Relations between the rival KDP and PUK strained and then broke amid disputes over revenue sharing from the lucrative Ibrahim Khalil (Habur) border crossing. The resulting civil conflict lasted three years and claimed perhaps 2,000 lives, uprooting thousands more. While distrust remains, the impact on outside observers was much more significant regarding the status of the Kurds as pariahs, since it reinforced the idea that Kurds were incapable of unity and self-government. Kurdish political leaders shoulder responsibility for the fact that the Western public continues to consider the dispute between the KDP and PUK as the Middle Eastern equivalent of the Hatfields and the McCoys. Despite thawing relations and cooperation in many sectors, Barzani and Talebani, the leaders of the KDP and the PUK, have yet take the relatively simple step of coauthoring an opinion article for a major newspaper confirming that they share a unified vision for the future of Iraqi Kurdistan.

Despite the failure of the Kurdish leaders to adequately engage the international community, what the Iraqi Kurds have achieved in the safe haven is astounding. The Kurds’ achievements are even more impressive given that the Kurdistan Regional Government (KRG) remains under the same international sanctions the Iraqi government claims are responsible for the deaths of millions. (9) However, unlike Iraq, which has siphoned off money for its biological weapons program and continues to smuggle more than $1 billion in oil each year outside the auspices of the United Nation’s humanitarian “oil-for-food” program, the Kurdistan Regional Government (KRG) has used its 13 percent share of oil-for-food income to develop the Kurdish region’s long-neglected infrastructure and to invest in projects that benefit the general populace (the Iraqi government itself has continually sought to undermine the program) (Butler, 1999; Clawson, 2001). Hence, between 1996 and 2002, infant mortality has decreased and fertility has increased substantially in the Kurdish zone.

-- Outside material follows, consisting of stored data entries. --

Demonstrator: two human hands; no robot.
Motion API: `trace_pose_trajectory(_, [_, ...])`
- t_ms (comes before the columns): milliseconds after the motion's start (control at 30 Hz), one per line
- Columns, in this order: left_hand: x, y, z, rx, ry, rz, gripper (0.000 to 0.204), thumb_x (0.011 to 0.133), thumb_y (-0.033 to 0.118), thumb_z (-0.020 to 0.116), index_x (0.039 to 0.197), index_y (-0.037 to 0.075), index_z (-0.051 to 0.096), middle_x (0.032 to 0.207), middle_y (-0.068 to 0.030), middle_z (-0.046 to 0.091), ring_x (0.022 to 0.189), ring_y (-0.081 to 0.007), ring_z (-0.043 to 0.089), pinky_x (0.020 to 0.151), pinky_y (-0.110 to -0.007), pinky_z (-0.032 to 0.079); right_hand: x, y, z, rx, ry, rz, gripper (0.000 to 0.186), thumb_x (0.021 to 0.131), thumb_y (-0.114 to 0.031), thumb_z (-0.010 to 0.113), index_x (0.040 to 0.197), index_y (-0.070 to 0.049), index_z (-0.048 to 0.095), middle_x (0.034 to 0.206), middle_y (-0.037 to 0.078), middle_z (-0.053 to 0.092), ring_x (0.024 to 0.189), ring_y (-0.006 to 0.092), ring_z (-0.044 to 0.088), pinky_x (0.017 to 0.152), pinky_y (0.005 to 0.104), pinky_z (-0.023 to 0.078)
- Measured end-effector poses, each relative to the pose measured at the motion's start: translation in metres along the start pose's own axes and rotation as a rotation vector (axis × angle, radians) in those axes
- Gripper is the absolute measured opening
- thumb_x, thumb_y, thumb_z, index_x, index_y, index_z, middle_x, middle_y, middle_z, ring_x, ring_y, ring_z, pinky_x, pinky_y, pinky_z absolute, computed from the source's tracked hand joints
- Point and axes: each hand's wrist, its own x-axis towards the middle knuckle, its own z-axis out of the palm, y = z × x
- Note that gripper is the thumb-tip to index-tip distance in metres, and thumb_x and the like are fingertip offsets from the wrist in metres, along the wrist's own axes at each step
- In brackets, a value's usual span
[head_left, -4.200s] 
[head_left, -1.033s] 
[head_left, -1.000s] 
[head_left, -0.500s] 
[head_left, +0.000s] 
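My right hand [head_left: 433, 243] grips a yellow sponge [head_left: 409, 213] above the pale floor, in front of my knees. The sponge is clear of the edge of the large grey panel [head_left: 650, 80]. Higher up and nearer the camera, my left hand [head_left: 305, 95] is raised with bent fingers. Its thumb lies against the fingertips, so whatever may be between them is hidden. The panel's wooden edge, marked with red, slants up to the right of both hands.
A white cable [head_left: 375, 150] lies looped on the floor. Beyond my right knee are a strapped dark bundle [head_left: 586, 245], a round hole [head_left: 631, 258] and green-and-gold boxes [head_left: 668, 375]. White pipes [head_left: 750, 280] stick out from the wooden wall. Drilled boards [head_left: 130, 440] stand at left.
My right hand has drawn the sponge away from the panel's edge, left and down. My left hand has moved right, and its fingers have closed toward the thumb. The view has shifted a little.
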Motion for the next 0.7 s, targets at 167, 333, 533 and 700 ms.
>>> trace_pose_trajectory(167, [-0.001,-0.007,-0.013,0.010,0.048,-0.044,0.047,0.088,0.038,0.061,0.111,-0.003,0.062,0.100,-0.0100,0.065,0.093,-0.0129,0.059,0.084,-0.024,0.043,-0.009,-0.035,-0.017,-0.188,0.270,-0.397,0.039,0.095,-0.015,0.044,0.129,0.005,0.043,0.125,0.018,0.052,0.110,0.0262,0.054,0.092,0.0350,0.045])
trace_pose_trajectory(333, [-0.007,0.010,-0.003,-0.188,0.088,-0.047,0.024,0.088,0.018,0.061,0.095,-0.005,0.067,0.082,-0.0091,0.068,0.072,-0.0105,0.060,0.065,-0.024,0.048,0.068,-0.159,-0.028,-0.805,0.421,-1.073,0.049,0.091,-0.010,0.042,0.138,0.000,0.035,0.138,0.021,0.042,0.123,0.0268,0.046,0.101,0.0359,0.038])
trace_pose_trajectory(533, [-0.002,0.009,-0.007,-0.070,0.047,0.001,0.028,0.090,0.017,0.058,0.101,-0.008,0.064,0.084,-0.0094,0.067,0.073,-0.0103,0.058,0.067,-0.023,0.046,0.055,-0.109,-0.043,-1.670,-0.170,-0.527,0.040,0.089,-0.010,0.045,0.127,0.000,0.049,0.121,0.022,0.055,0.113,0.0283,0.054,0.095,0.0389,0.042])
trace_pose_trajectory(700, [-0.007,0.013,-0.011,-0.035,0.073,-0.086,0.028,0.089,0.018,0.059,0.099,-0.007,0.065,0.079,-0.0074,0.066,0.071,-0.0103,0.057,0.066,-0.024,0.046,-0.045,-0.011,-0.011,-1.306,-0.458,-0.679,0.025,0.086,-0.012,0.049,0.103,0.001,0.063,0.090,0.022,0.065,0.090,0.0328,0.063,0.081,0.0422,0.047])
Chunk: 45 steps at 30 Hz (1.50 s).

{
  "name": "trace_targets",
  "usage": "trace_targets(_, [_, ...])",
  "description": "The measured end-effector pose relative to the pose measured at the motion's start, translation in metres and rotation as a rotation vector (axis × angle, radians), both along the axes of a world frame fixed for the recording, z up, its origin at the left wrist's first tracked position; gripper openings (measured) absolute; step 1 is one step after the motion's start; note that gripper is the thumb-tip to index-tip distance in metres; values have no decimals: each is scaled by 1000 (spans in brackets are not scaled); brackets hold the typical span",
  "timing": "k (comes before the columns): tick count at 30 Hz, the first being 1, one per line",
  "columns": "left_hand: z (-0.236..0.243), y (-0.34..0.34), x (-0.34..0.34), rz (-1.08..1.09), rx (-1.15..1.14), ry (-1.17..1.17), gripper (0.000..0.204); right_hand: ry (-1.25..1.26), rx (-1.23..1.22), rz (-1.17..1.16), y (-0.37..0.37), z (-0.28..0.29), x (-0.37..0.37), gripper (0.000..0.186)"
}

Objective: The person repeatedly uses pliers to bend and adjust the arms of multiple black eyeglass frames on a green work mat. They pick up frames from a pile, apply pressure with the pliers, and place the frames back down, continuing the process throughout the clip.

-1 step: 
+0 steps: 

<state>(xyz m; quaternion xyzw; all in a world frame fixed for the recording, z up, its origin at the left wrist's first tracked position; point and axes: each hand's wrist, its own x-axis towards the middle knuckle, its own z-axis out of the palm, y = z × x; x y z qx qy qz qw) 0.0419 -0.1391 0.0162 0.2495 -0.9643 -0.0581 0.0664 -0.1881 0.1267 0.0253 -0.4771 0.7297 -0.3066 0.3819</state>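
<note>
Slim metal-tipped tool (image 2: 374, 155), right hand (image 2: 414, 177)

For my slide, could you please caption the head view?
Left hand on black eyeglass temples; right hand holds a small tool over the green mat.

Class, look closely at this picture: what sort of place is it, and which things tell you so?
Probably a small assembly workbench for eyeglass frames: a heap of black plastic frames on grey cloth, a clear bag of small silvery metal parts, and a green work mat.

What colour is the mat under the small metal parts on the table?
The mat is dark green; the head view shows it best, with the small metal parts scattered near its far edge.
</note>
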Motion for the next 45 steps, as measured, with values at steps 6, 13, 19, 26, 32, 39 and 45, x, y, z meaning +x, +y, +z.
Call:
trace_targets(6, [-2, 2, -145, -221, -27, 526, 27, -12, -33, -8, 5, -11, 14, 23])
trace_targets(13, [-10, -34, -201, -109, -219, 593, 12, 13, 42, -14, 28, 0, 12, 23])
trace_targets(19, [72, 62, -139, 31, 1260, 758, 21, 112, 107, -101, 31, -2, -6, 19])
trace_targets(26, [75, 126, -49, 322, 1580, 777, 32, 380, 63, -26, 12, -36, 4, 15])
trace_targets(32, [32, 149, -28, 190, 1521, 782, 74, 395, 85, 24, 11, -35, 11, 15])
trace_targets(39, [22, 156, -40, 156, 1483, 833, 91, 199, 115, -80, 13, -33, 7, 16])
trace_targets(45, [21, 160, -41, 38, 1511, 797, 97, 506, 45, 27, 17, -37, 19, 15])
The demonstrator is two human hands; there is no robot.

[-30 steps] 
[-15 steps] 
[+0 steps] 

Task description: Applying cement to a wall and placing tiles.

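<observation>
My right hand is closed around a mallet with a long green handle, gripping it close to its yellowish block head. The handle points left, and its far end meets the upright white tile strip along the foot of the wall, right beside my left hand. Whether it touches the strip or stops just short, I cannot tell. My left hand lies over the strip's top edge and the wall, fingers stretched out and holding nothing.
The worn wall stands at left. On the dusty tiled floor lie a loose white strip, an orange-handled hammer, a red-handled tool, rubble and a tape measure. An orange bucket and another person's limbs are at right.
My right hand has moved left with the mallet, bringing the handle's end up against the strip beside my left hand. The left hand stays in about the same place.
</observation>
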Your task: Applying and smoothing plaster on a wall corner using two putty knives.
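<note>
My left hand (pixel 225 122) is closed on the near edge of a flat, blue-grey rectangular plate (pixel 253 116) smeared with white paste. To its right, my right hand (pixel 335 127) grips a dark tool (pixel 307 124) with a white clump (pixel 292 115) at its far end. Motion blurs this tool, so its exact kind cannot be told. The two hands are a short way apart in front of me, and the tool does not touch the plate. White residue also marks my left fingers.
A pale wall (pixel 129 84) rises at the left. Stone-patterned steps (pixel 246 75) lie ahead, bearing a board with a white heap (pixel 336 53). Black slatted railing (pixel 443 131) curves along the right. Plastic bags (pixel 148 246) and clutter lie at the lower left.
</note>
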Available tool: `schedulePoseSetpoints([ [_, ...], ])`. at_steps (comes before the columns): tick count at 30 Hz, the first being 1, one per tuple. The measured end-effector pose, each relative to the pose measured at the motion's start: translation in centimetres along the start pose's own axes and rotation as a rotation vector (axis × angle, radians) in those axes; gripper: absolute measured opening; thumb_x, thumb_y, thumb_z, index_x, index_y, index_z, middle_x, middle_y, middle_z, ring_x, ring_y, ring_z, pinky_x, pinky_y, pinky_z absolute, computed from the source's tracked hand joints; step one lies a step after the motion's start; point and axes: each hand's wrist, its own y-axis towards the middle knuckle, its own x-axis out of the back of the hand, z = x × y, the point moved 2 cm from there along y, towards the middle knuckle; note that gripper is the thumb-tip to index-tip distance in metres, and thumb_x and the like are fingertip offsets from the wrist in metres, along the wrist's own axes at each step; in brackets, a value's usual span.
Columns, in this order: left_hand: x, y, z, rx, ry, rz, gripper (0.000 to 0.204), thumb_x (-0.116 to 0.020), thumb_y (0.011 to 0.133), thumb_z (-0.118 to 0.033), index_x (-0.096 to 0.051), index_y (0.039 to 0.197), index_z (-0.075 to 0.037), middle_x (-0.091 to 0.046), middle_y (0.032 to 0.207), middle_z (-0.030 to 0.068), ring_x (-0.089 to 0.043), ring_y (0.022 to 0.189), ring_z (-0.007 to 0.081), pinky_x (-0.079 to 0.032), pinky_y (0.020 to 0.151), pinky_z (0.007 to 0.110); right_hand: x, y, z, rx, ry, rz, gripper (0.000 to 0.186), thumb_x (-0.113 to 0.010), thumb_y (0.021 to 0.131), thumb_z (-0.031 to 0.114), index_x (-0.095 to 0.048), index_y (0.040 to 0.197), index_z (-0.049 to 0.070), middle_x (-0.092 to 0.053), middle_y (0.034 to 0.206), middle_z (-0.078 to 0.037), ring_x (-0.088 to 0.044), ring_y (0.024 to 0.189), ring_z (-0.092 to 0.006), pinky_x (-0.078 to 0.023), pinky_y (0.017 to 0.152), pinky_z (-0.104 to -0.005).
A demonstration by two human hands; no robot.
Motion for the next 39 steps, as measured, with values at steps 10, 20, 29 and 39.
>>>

The KRG has reconstructed more than 2,600 of the 4,000 villages destroyed in the Anfal campaign. In the Dohuk and Erbil governorates alone the Kurdish administration has built over the last five years 410 new schools, 145 health clinics, 3,600 kilometers of new roads, and 90 kilometers of new sewers (Sideek, 2001). The supermarket in Dohuk now boasts Italian fashions and the latest Japanese electronics. Cashiers use infrared scanners at checkout. The Iraqi dinars used in the northern governorates are worth one hundred times more than those bearing Saddam’s likeness that have been newly printed in Baghdad. Because contracts are not limited to members of the Ba’th Party, money circulates more equitably, further bolstering the Kurdish economy. Ironically, many Arab Iraqis come north to seek employment. Regarding the success of the oil-for-food program, PUK Prime Minister Barham Salih recently called it “truly revolutionary,” adding “never before in our history have we had a government obliged by international law to devote Iraq’s oil revenues to the well being of the Iraqi people” (Salih, 2001).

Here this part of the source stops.